2013 marks the 40th anniversary of the Skylab, America’s first space station.

Skylab began in the early 1960s when NASA managers, particularly those at the Marshall Space Flight Center, looked at ways to use modified Apollo hardware for lunar and earth-orbital scientific programs. The concepts were variously titled “Extended Apollo,” “Apollo X,” and the “Apollo Extension System.” By 1965, these studies became known as the “Apollo Applications Program,” or AAP. Two years later, the AAP proposal comprised 14 earth-orbital flights and 3 lunar missions, culminating in a two-week lunar surface expedition with a mobile laboratory. Such an expanded manned space program would need four launches each per year of both Saturn IB and Saturn V rockets.

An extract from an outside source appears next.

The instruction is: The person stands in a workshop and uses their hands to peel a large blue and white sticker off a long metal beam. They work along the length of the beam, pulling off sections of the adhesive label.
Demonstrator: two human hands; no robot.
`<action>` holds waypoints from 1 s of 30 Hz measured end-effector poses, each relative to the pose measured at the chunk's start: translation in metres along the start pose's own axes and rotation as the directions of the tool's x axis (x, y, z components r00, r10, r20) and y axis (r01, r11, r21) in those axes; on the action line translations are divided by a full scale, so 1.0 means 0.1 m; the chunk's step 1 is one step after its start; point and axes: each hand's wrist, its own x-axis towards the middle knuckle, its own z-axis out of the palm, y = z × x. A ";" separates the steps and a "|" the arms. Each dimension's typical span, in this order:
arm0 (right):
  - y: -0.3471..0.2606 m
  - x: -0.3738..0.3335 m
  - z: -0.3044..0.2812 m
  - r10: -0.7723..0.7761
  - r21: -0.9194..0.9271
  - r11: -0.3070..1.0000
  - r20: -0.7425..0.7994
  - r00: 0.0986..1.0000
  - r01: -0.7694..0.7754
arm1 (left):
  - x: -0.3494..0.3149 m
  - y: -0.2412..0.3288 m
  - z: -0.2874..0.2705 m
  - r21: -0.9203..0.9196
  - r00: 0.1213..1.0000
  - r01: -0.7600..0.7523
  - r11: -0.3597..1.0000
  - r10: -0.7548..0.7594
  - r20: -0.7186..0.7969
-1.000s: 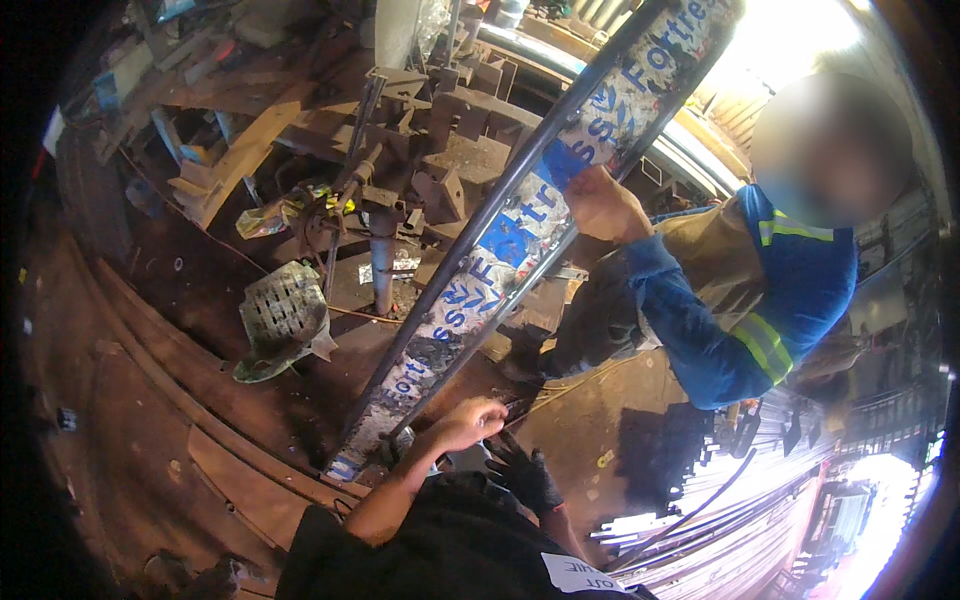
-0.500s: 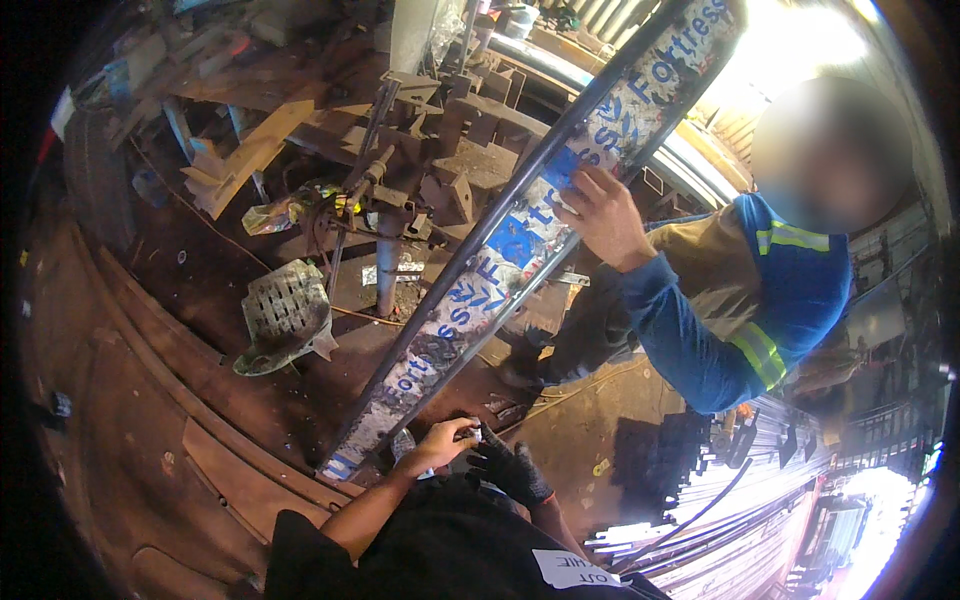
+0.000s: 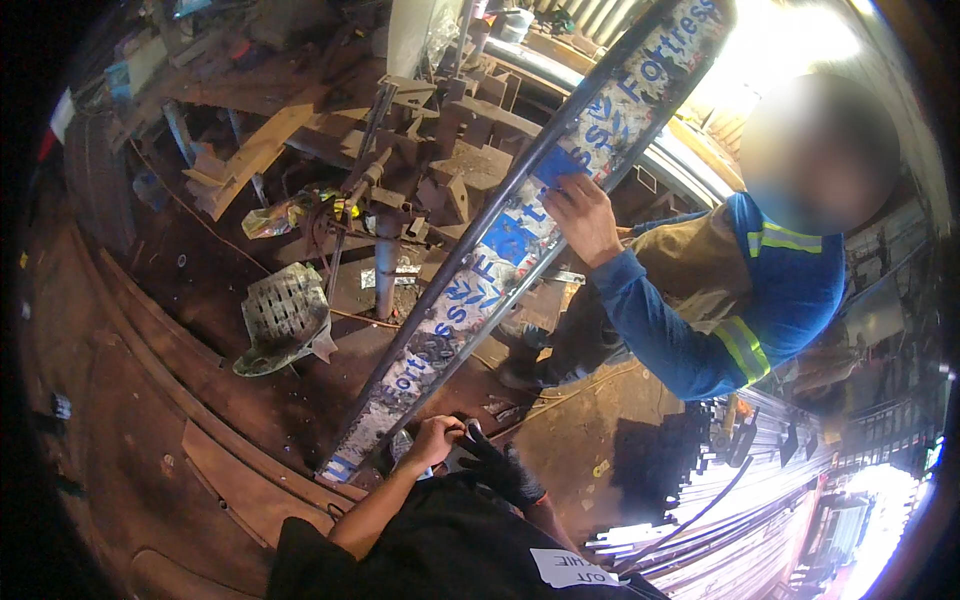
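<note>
My bare left hand is closed, with thumb and fingertips pinched together. Whatever may be in that pinch is too small to make out. Close beside it, the dark-gloved right hand has its thumb raised apart from its stretched fingers. A small pale patch shows at the tip of that thumb. Just beyond both hands lies the lower end of a long scuffed panel with dark side rails and blue lettering, slanting up to the far right. Neither of my hands visibly grips it.
Across the panel, a co-worker in a blue top with reflective bands rests a hand on it. A perforated plastic seat lies left on the floor. Metal scraps crowd the workbench behind. Long metal bars are stacked at the right.
The co-worker's hand and upper body have shifted slightly left. My hands stay close together with a small finger movement; the white bit between them shows less now.
</note>
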 end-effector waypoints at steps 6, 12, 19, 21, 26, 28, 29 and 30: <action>-0.01 0.06 0.12 -0.002 0.047 0.999 -0.012 1.000 0.002 | 0.04 -0.15 0.01 0.071 0.973 -0.119 0.990 0.130 -0.189; -0.03 0.16 0.16 -0.164 -0.286 0.940 0.102 0.981 0.187 | 0.04 -0.04 -0.05 0.005 0.980 0.011 1.000 -0.010 -0.200; 0.04 0.20 -0.02 -0.159 -0.139 0.978 -0.017 0.987 0.155 | 0.01 0.10 0.11 -0.375 0.998 0.065 0.925 -0.059 0.026; 0.04 0.29 0.06 -0.210 -0.383 0.911 -0.104 0.972 0.155 | 0.04 0.07 0.15 -0.079 0.980 -0.185 0.980 0.178 -0.089; -0.15 0.17 0.32 -0.148 0.207 0.966 -0.056 0.987 0.157 | 0.08 0.01 0.20 -0.357 0.947 0.232 0.905 -0.293 -0.128; -0.18 0.17 0.39 -0.087 0.265 0.957 -0.122 0.989 0.117 | 0.13 -0.05 0.19 -0.344 0.924 0.215 0.914 -0.304 -0.232; -0.18 0.19 0.40 -0.007 0.361 0.930 -0.179 0.984 0.072 | 0.17 -0.10 0.18 -0.336 0.908 0.206 0.919 -0.308 -0.284; -0.16 0.19 0.40 -0.039 0.391 0.916 -0.136 0.990 0.090 | 0.21 -0.15 0.18 -0.372 0.909 0.152 0.916 -0.277 -0.312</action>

Budget constraints forced the elimination of the lunar portion of AAP by the time of the Apollo landings and so many of AAP’s lunar exploration goals became part of Apollo that the expanded program became superfluous. AAP became strictly an earth-orbiting space station program with the elimination of the lunar expeditions. The initial concept was to use only the Saturn IB for the AAP space station. The first launch would comprise a manned CSM and the Mapping & Survey System (M&SS) module for Earth observation. Three days later, an unmanned Saturn IB was to blast off with a Multiple Docking Adapter (MDA) and airlock attached to the top of the S-IVB stage. Once the stage reached orbit, the astronauts were to rendezvous with it, attach the M&SS to one of the MDA ports, and convert the empty S-IVB into an orbiting laboratory. Electrical power for the laboratory came from two arrays of solar cells mounted on the S-IVB. The converted S-IVB was called the Orbital Workshop, or OWS.

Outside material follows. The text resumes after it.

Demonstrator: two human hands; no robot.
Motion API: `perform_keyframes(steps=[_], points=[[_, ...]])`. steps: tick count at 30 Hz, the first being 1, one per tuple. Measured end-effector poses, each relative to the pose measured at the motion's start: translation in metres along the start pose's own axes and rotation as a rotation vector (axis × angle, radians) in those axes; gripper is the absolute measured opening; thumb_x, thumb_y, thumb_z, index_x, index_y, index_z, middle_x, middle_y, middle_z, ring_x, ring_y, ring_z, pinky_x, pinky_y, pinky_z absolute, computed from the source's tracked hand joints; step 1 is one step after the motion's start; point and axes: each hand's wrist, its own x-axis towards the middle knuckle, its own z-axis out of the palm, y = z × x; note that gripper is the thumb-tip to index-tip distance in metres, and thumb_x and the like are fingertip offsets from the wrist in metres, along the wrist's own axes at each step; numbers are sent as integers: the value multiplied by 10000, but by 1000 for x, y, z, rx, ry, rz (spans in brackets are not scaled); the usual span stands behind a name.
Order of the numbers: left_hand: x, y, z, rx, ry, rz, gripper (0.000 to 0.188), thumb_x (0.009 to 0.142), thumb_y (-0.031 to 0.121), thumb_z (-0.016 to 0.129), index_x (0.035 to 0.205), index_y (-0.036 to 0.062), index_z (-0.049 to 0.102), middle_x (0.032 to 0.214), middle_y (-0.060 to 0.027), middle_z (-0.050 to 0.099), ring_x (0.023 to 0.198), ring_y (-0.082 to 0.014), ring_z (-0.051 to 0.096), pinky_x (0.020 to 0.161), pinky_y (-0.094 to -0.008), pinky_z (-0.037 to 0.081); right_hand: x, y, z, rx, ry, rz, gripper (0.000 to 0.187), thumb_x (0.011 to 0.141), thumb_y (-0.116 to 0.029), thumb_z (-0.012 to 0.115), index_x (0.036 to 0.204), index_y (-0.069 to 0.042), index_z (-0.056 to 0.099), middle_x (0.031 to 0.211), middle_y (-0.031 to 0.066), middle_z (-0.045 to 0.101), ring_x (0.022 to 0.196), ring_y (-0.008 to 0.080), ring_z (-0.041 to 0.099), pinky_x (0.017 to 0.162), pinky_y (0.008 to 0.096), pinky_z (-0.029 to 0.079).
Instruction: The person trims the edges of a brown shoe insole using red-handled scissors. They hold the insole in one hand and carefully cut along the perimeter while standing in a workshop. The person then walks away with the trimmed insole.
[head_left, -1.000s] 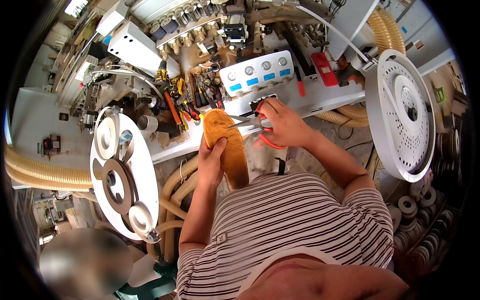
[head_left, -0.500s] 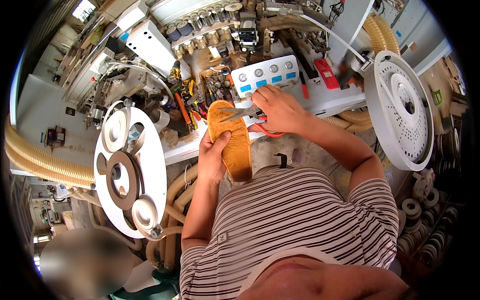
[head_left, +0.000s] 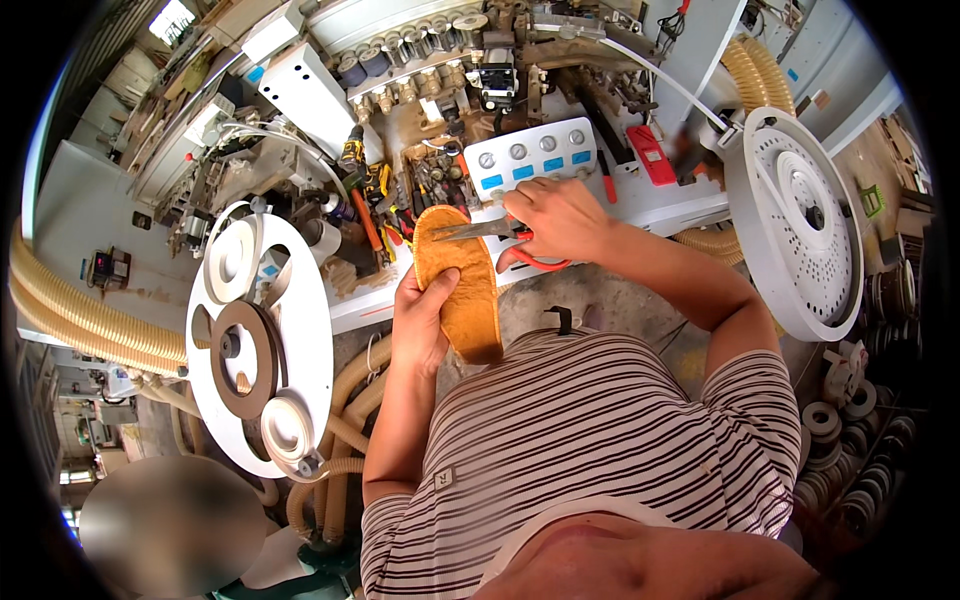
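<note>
Shifted slightly since a moment ago: scissors (head_left: 500, 236) now laid flat across the upper part of the insole (head_left: 460, 282), blades pointing toward the person's left, where earlier angled more steeply at its edge. Right hand (head_left: 556, 222) closed through the red handles, knuckles up, wrist straight, forearm running back and right toward the striped shirt (head_left: 590, 440). Left hand (head_left: 422, 322) wrapped around the left edge of the tan, fuzzy insole, thumb lying over its face, fingers hidden behind; forearm rising nearly vertical from the lower frame, elbow tucked by the body. Insole held upright in front of the chest, toe end up, just below the workbench edge and in front of the white control panel (head_left: 532, 160) with its round knobs and blue labels. Left of that, a cluttered rack of hand tools (head_left: 385, 195). Further left, a large white reel plate (head_left: 255, 335) with round cutouts; far right, a white perforated disc (head_left: 795, 225). Ribbed yellow hoses (head_left: 85, 312) curving at the left edge
</note>
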Motion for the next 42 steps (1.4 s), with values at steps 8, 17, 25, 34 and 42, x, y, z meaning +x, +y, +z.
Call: perform_keyframes(steps=[8, 17, 25, 34, 42], points=[[-1, 3, 12, 60, -15, 0, 299, 913, -20, 579, 1212, -24, 585, 1114, -124, 677, 959, -212, 691, 830, -365, 592, -1, 0, -15, 41, 127, -76, 798, 583, -757, 720, 823, -15, 545, 708, 96, 579, 713, 268, 641, 553, 363, 515], [-5, 1, 22, 101, -33, -17, 289, 905, -31, 576, 1193, -26, 601, 1094, -118, 682, 935, -202, 695, 817, -360, 596, -17, 9, -13, -38, -119, 21, 791, 611, -760, 695, 827, -14, 546, 734, 105, 603, 704, 272, 646, 539, 365, 517], [-7, 0, 24, 102, -63, -20, 294, 926, -35, 555, 1216, -26, 603, 1122, -96, 681, 980, -180, 674, 857, -346, 564, -12, 4, -22, 110, 77, -57, 804, 561, -693, 766, 904, -12, 510, 896, 132, 586, 907, 309, 616, 701, 388, 525], [-9, -6, 27, 94, -34, -13, 281, 903, -16, 589, 1184, -31, 608, 1100, -128, 684, 933, -210, 697, 814, -362, 597, -17, 0, -29, 85, -134, 30, 753, 578, -689, 768, 852, -30, 528, 766, 120, 592, 760, 327, 647, 660, 407, 521], [-8, -4, 32, 120, -38, -9, 276, 905, -17, 586, 1180, -33, 611, 1089, -125, 687, 920, -206, 699, 800, -358, 602, -15, 5, -19, 93, 140, -102, 763, 579, -689, 763, 862, -22, 527, 742, 114, 590, 723, 325, 648, 640, 393, 523]])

The concept of transforming a previously live rocket stage into a space station was known as the “wet” workshop. A subsequent mission would deliver the Apollo Telescope Mount (ATM), a solar observatory, to the AAP station, where it would be docked to the MDA. The ATM was to use a LM ascent stage structure attached to a battery of telescopes where the descent stage would have been. Controls for the instruments replaced the normal LM instrument panels. Four arrays of solar panels provided electrical power for the ATM. It would have taken four launches to completely assemble the AAP cluster.

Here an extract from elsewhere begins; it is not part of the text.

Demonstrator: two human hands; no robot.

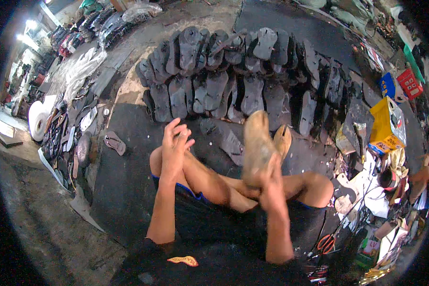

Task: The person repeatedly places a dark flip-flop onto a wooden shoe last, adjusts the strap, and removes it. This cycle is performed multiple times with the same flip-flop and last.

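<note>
My right hand is closed round the heel end of a tan wooden shoe last, tilted up with its toe away from me and blurred by motion. Just right of it shows a second wooden last with a slit in its toe; its lower part is hidden, and what supports it I cannot tell. Over my left knee, my left hand is raised with its fingers apart and nothing in them. Beyond my crossed legs, a dark sole lies on the black mat, in front of rows of dark sandals.
A lone brown sandal lies left, near a heap of soles and scraps and a white roll. On the right stand a yellow box and a red box, with orange-handled scissors and scraps nearer me.
</note>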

By the middle of 1969, there was a growing consensus within NASA that the wet workshop should be dropped in favor of a “dry” one launched by a Saturn V. Apollo 8’s success eliminated the need for one of the preliminary lunar missions, so a Saturn V became available for the space station program. With the dry workshop, the station would be fully outfitted before launch. The M&SS instruments would be housed inside the MDA, and the ATM would also be attached to the workshop during its initial launch. Mounted on a moveable truss, the ATM swung into position alongside the MDA once the station was in orbit. The redesigned ATM no longer used the LM Ascent Stage structure, and the instrument controls were mounted inside the MDA. The MDA had two docking ports for Apollo spacecraft.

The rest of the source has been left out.